* EXERCISE AIM: With the line that contains "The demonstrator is" as the final line, return every line from the start of the data below exactly.

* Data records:
********

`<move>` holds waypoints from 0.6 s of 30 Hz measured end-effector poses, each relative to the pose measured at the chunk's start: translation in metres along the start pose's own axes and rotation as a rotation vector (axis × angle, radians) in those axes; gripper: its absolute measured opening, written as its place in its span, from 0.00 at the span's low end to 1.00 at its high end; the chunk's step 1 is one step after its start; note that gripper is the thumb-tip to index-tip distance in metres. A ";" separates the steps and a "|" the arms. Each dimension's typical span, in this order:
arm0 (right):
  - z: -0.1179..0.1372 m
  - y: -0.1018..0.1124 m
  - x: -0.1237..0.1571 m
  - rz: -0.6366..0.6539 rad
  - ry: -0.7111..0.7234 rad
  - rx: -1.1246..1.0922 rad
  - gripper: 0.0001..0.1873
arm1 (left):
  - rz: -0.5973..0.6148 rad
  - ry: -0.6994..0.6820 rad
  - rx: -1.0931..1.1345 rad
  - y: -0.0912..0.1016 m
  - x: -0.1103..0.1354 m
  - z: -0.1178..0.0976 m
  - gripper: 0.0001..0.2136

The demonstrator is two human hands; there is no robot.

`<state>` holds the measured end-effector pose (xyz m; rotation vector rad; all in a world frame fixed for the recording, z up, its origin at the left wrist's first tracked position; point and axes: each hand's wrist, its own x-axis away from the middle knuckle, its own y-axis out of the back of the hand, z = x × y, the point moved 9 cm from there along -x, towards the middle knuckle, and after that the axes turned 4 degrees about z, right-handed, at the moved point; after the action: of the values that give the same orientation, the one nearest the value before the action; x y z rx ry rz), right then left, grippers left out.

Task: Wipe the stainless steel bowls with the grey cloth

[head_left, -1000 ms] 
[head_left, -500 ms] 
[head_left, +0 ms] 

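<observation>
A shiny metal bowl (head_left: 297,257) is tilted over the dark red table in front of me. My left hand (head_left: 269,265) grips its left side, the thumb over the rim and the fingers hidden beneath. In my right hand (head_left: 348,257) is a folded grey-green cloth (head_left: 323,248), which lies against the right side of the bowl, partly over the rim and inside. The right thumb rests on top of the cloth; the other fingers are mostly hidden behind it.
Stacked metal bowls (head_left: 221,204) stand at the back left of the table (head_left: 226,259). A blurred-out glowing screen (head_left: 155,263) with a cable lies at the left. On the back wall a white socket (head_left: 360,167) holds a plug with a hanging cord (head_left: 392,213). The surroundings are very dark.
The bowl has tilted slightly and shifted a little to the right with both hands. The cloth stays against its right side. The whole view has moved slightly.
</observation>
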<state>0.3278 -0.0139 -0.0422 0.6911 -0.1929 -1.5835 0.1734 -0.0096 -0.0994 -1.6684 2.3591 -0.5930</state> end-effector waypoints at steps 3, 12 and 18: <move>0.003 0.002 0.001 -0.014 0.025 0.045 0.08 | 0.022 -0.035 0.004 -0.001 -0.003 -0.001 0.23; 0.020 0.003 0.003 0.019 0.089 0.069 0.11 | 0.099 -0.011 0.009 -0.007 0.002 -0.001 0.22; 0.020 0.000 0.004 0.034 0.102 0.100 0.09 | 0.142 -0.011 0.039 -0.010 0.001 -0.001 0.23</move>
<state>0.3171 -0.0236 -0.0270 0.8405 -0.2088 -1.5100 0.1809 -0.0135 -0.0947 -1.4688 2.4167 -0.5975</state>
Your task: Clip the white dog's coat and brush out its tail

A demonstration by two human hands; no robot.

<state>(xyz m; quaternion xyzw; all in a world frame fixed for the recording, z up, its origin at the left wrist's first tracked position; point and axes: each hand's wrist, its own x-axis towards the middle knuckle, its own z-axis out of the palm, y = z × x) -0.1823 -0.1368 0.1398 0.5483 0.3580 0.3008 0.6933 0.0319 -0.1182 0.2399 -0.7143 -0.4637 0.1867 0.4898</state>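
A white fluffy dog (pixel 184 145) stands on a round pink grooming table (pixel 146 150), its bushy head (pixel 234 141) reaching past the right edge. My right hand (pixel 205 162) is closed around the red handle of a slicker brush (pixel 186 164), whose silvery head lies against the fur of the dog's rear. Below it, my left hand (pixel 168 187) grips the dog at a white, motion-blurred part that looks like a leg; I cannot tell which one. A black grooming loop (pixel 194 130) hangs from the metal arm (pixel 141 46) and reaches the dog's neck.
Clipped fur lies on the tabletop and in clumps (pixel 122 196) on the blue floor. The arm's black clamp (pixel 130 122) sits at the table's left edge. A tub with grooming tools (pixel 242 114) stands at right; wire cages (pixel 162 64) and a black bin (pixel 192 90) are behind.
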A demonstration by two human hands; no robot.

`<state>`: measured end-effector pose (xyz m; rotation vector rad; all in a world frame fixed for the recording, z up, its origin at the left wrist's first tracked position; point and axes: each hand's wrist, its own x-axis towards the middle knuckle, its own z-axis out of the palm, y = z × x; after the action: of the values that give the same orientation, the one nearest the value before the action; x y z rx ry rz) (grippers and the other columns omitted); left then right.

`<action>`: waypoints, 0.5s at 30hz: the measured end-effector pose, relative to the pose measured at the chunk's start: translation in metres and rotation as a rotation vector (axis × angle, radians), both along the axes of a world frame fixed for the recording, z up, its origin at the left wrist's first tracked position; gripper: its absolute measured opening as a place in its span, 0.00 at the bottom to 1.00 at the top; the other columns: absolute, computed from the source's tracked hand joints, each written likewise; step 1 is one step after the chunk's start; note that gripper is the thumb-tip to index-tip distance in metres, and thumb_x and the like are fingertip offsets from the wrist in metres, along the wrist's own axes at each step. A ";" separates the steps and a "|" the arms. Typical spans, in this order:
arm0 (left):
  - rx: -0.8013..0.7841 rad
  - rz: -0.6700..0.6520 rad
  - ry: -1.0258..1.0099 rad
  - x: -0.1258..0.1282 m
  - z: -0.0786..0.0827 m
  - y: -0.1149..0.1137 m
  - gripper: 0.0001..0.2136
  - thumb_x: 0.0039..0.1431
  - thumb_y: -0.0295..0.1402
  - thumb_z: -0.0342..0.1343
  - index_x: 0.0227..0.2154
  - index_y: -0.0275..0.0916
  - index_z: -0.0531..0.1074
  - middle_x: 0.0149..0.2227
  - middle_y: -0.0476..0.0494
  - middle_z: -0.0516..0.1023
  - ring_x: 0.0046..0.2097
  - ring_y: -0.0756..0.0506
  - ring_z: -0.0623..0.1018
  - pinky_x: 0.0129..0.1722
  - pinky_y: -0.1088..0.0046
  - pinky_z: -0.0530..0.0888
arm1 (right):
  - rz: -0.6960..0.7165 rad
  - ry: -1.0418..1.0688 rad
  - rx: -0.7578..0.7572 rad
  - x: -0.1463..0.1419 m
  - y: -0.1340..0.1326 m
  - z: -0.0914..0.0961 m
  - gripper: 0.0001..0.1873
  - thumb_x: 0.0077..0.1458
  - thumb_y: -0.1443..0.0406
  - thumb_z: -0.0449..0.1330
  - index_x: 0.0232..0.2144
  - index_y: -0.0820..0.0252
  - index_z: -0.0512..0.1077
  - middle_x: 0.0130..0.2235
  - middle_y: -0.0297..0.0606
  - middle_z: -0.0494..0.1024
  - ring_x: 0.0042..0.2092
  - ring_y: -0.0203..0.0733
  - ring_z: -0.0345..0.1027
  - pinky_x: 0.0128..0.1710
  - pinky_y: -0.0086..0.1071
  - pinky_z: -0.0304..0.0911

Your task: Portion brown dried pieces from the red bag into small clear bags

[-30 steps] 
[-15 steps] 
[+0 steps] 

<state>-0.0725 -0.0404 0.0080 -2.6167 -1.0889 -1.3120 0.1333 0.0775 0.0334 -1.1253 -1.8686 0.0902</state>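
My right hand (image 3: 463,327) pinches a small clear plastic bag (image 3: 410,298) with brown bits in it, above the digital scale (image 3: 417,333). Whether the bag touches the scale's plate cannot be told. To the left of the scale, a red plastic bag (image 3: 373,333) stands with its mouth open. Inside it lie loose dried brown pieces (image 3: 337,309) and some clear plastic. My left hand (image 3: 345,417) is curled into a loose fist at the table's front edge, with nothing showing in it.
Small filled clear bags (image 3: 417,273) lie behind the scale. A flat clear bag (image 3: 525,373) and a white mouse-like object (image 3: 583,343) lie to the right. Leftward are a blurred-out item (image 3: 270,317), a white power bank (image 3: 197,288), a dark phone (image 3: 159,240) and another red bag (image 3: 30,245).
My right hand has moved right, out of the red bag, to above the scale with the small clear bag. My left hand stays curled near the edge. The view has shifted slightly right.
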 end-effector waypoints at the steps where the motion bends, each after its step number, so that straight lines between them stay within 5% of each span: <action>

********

* SOLUTION FOR THIS PROBLEM:
`<move>` holds waypoints from 0.6 s of 30 Hz measured end-effector poses, each relative to the pose measured at the chunk's start: translation in metres along the start pose's own axes and rotation as a rotation vector (axis × angle, radians) in those axes; gripper: its absolute measured opening, written as its place in its span, from 0.00 at the span's low end to 1.00 at its high end; the chunk's step 1 is one step after its start; note that gripper is the thumb-tip to index-tip distance in metres. A ";" separates the steps and a "|" the arms. Each dimension's typical span, in this order:
arm0 (right):
  - z: -0.1179..0.1372 m
  - y: -0.1018..0.1124 m
  - x: -0.1237..0.1571 m
  - rz: -0.6366..0.6539 rad
  - ry: -0.7111..0.7234 rad
  - rx: -1.1246..1.0922 rad
  - gripper: 0.0001..0.1873
arm1 (left):
  - rz: -0.5973..0.6148 rad
  - ry: -0.6994..0.6820 rad
  - rx: -1.0931..1.1345 rad
  - y: -0.0912..0.1016 m
  - x: -0.1103..0.1354 m
  - z: -0.1178..0.0976 m
  - gripper: 0.0001..0.2136

The demonstrator is two human hands; there is no robot.

With this, the exercise has been completed.